Hoping for better job security, the log of claims demands no forced redundancies, retrenchment (including voluntary) only when the work is not required, rights to conversion to permanent positions for fixed-term staff, and indefinite redeployment in the redundancy process to prevent job cuts.
Opposing the exploitation of casuals
Key to the log of claims are demands that the University prevent wage theft of casuals and decrease its profit-motivated dependence on an increasingly casualised workforce.
It stipulates that casuals be paid by the hour for every hour worked, including hours in excess of the rolled up rate — frequently spent on unpaid administration work as seen in audits conducted by the USyd Casuals Network.
The NTEU is also calling for the Agreement to better facilitate the conversion of casual staff to ongoing positions and to minimise casual employment to short-term ad hoc work.
Casualised union members who stand at the coalface of exploitation are demanding paid sick leave, paid parental leave, paid domestic violence leave and a 17% employer superannuation contribution.
Diversifying employment and improved access to leave
Among the NTEU’s key demands is the establishment of an Aboriginal and Torres Strait Islander Joint Consultative Committee to meet an employment target of no less than 3% of fixed-term and continuing staff (from the current 1.1%).
Moreover, it notes that Aboriginal and Torres Strait Islander employees should not be concentrated in lower classified positions and should have up to ten days paid leave to attend cultural obligations.
The log of claims also seeks improved employment and retention of staff from culturally and linguistically diverse backgrounds and staff with disabilities, specifying how the Agreement can facilitate these goals.
Seeking to enshrine rights for transgender workers, the NTEU is pushing for gender transition/affirmation leave in the new Agreement, with employees to be afforded 30 days paid leave per annum for gender transition/affirmation steps and procedures.
A number of changes to parental leave are also envisioned in the claim. The NTEU will seek paid special leave for premature babies that require special care, and a provision that fixed-term contracts be extended where contracts are interrupted by parental leave. The union is also advocating for paid leave following miscarriage and stillbirth.

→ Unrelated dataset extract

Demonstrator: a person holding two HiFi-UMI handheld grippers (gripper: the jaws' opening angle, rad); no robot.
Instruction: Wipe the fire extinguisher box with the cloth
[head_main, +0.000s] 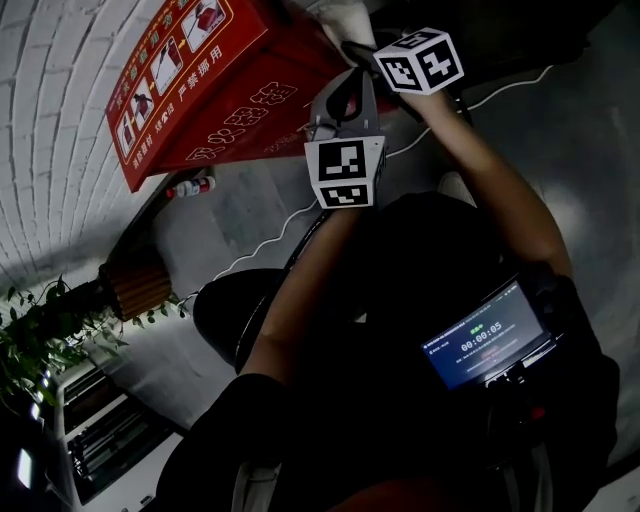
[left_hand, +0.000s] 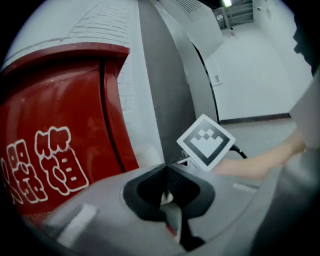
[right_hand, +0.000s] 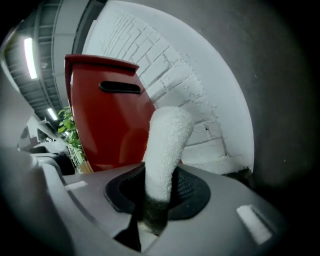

In line with the experiences of the present pandemic, a provision for paid pandemic leave has been included in the log of claims. This would mean staff are paid while required to self-isolate or quarantine.
The union is further asking that the University make COVID vaccines available to staff, and provide staff with paid leave to access those vaccines.
Protecting the rights of unionists
The NTEU is moreover demanding that the Agreement provide for union rights and measures that will build membership such as paid time for employees to attend union meetings and links to union material on the staff intranet.
Critically, it notes that no staff should be surveilled or disadvantaged as a result of union activities, after documents came to light about management’s use of Dataminr to track an NTEU open-air seminar last year.
It calls for the Agreement to protect academic freedom and promote the rights of staff to engage in public debate, including on governance of the University. This is in light of reports that casual staff have suddenly been given no work after speaking up.
The log of claims will be formally presented to the University, as the union begins to plan its negotiating strategy.
NTEU Branch President Patrick Brownlee has been contacted for comment. This article will be updated when it is received.